• [Work request]: Going line by line through the records below, write out everything starting with the line containing "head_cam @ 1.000" and going on through the line containing "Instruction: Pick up", exactly and inclusively. Pictures do not go in.

--- Supplied data Enclosed Below ---

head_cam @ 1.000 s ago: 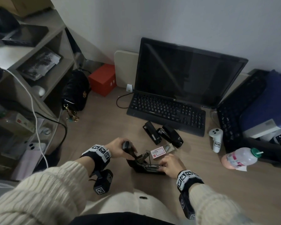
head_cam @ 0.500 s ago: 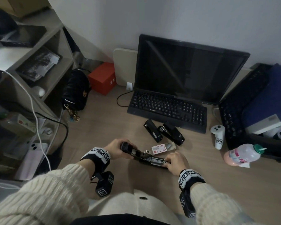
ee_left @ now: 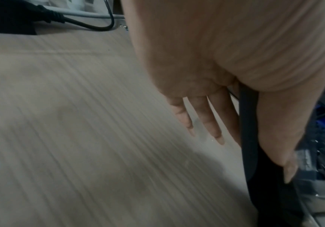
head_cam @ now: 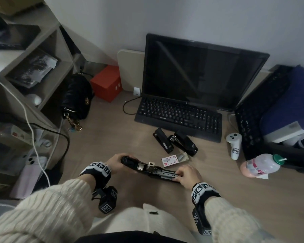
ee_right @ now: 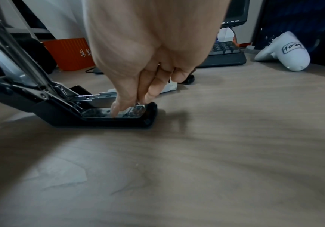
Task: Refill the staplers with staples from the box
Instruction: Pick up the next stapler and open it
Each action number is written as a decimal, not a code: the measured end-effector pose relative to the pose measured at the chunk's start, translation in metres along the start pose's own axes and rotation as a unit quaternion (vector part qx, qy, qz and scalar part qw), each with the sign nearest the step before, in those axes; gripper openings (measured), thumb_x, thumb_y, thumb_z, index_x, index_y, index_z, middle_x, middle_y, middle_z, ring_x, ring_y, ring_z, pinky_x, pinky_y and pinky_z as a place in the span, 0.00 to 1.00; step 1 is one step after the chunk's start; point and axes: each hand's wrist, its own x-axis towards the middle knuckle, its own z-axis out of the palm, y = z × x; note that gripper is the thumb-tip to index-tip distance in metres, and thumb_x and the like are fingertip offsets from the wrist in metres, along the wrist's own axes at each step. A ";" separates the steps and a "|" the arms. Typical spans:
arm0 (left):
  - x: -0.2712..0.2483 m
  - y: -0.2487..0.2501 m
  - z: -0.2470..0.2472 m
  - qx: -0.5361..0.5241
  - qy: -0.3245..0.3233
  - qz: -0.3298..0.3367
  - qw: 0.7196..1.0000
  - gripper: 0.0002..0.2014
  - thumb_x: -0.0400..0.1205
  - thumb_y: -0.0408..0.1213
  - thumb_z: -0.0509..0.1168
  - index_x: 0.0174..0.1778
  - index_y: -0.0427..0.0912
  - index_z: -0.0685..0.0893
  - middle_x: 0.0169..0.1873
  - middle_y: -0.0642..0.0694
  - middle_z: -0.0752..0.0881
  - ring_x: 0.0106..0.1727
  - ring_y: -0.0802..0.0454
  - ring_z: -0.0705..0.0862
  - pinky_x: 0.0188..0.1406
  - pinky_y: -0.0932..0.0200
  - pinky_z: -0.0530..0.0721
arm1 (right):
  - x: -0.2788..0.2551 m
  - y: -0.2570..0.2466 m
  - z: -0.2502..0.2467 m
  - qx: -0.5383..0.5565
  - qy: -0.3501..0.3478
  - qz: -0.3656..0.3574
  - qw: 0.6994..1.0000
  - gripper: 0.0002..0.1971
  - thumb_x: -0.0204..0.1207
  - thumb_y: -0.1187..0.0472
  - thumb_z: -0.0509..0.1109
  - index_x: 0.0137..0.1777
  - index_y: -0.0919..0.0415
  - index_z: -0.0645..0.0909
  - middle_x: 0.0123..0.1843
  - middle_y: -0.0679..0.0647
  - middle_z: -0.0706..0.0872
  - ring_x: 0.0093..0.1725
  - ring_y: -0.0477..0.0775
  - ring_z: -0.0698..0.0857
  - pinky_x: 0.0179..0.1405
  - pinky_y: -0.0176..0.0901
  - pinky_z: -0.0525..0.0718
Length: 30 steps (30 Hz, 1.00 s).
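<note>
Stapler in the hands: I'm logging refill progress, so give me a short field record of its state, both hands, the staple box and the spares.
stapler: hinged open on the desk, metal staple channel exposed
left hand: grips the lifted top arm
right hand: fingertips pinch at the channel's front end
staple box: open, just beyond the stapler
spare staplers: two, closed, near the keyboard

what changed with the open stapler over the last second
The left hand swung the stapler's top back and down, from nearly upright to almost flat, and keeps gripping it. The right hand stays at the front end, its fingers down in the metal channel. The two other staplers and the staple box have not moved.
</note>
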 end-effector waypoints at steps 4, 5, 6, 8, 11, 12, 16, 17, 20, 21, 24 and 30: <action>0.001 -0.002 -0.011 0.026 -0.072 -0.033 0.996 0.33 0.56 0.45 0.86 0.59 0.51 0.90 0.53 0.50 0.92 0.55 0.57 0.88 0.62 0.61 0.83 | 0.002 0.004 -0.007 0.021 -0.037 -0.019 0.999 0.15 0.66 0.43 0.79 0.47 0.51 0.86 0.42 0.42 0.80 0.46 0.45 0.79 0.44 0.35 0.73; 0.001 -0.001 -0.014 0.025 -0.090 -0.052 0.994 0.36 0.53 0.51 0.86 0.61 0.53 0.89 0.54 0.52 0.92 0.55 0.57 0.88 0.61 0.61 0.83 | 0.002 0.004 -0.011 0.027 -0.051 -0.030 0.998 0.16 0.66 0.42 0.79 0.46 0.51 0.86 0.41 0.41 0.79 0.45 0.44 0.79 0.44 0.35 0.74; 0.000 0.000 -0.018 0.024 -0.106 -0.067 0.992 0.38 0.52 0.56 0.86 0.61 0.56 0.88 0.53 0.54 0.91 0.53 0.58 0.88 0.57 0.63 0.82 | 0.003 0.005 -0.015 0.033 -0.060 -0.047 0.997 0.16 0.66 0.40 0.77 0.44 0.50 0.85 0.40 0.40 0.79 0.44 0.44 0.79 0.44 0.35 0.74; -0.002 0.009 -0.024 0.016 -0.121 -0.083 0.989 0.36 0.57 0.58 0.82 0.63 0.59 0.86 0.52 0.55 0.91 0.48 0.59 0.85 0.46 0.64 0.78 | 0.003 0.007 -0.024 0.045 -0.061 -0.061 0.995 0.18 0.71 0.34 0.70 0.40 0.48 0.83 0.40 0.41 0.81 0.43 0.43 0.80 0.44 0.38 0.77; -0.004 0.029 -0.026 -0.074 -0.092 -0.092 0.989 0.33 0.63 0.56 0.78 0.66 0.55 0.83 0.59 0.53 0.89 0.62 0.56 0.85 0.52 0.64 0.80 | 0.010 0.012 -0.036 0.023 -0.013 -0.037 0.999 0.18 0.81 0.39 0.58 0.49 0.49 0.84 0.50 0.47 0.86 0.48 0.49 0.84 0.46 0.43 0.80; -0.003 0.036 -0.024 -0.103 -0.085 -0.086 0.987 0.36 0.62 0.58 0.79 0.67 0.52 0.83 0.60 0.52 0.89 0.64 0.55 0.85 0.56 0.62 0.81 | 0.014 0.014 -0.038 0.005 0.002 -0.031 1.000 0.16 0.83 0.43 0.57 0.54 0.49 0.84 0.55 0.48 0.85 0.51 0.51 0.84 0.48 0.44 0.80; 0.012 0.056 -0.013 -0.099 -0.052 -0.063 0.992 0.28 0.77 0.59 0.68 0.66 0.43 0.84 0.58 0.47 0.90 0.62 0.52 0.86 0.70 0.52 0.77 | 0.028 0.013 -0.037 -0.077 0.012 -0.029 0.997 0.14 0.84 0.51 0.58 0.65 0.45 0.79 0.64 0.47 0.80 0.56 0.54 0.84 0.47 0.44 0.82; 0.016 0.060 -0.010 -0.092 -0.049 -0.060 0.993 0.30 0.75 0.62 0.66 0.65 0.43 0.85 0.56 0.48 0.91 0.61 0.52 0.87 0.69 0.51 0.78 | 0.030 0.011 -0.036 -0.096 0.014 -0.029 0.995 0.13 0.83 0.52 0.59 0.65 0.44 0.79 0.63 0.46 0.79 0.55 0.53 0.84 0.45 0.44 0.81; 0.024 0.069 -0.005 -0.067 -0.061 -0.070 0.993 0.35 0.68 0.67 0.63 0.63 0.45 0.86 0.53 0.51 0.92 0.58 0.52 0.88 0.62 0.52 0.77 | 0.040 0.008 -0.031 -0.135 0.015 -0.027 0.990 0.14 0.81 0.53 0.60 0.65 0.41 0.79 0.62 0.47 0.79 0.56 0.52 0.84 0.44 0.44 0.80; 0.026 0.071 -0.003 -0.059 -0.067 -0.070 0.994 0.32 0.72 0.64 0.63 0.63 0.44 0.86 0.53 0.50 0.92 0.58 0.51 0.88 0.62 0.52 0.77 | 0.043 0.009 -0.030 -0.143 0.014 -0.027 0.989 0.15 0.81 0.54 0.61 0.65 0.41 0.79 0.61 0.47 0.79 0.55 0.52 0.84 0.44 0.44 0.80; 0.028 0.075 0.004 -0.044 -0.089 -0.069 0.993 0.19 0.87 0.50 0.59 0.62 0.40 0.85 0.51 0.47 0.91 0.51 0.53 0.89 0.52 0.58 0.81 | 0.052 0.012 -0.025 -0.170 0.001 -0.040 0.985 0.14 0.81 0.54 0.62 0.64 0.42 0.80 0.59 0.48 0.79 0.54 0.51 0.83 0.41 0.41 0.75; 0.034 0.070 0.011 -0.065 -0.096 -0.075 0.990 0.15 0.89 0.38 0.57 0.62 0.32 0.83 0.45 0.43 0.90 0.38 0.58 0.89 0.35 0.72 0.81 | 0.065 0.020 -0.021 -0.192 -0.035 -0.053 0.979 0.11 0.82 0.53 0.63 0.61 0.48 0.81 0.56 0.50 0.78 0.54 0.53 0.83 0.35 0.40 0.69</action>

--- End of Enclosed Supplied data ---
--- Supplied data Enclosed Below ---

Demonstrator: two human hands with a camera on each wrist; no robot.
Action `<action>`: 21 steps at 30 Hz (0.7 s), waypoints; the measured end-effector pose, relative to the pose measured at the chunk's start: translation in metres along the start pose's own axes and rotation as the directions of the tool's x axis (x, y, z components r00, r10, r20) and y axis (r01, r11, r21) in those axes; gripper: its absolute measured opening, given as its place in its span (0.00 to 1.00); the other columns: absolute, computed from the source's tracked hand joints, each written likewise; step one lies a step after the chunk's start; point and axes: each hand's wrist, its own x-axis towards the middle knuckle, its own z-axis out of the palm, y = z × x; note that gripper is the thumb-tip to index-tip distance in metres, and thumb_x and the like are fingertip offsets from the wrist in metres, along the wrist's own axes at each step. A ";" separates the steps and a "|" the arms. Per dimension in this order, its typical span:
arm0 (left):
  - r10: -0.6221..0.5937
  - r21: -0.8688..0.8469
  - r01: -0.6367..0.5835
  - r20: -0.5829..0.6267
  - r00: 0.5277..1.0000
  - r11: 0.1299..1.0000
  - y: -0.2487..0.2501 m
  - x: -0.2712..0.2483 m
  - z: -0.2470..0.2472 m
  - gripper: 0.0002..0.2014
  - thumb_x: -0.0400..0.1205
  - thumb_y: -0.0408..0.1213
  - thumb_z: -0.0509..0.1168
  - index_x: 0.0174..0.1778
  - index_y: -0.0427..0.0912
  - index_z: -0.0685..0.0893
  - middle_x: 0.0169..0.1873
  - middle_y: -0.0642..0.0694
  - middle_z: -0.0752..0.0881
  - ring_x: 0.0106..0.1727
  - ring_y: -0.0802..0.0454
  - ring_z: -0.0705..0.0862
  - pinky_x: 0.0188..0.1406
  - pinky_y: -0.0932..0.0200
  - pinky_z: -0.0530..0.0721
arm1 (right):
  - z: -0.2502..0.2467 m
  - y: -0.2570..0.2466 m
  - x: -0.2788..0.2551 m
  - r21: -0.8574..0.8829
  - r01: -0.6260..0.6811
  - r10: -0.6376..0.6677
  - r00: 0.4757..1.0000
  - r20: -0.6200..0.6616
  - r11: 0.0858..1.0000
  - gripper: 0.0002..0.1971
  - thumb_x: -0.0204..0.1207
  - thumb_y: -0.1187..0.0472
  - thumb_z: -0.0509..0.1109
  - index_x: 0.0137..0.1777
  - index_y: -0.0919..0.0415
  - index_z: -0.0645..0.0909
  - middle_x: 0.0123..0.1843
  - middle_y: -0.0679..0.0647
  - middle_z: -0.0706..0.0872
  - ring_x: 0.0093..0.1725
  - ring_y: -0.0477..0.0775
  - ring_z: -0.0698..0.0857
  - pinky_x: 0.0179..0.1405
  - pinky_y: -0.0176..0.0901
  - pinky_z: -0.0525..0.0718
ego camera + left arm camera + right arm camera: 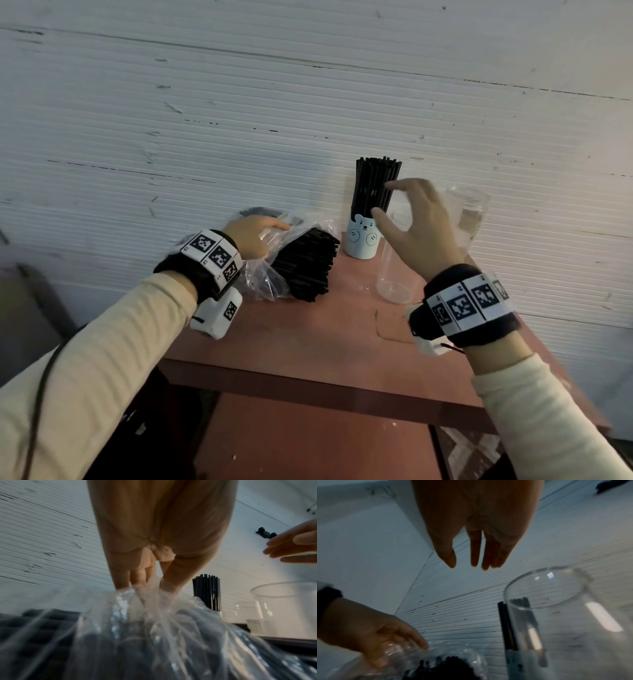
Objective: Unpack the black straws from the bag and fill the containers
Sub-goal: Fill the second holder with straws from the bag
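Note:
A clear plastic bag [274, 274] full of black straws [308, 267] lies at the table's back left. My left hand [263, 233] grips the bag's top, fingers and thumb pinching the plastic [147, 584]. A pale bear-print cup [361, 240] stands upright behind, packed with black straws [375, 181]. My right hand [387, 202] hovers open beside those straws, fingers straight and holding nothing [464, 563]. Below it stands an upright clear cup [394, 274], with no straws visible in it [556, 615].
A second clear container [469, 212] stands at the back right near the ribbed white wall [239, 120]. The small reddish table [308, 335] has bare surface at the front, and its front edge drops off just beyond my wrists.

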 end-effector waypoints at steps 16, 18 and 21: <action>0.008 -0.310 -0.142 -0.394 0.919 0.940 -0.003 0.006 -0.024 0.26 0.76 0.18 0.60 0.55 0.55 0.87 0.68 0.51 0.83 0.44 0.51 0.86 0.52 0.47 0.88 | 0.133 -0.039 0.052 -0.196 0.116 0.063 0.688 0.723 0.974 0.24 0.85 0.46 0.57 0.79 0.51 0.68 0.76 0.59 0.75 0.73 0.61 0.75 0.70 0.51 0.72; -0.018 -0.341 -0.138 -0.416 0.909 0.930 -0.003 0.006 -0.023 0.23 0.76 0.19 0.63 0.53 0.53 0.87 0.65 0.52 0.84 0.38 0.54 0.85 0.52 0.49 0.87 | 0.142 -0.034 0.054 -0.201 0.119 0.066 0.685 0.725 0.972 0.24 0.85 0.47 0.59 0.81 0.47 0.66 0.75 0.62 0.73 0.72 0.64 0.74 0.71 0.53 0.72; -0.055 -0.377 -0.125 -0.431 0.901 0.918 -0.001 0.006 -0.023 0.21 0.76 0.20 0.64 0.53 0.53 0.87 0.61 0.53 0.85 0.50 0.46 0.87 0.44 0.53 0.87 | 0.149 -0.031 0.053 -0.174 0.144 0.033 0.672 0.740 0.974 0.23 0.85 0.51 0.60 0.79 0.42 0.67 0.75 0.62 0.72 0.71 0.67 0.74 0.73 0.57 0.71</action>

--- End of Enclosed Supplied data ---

• [Written solution]:
head_cam @ 1.000 s ago: 
head_cam @ 0.500 s ago: 
ee_left @ now: 
head_cam @ now: 
ee_right @ now: 
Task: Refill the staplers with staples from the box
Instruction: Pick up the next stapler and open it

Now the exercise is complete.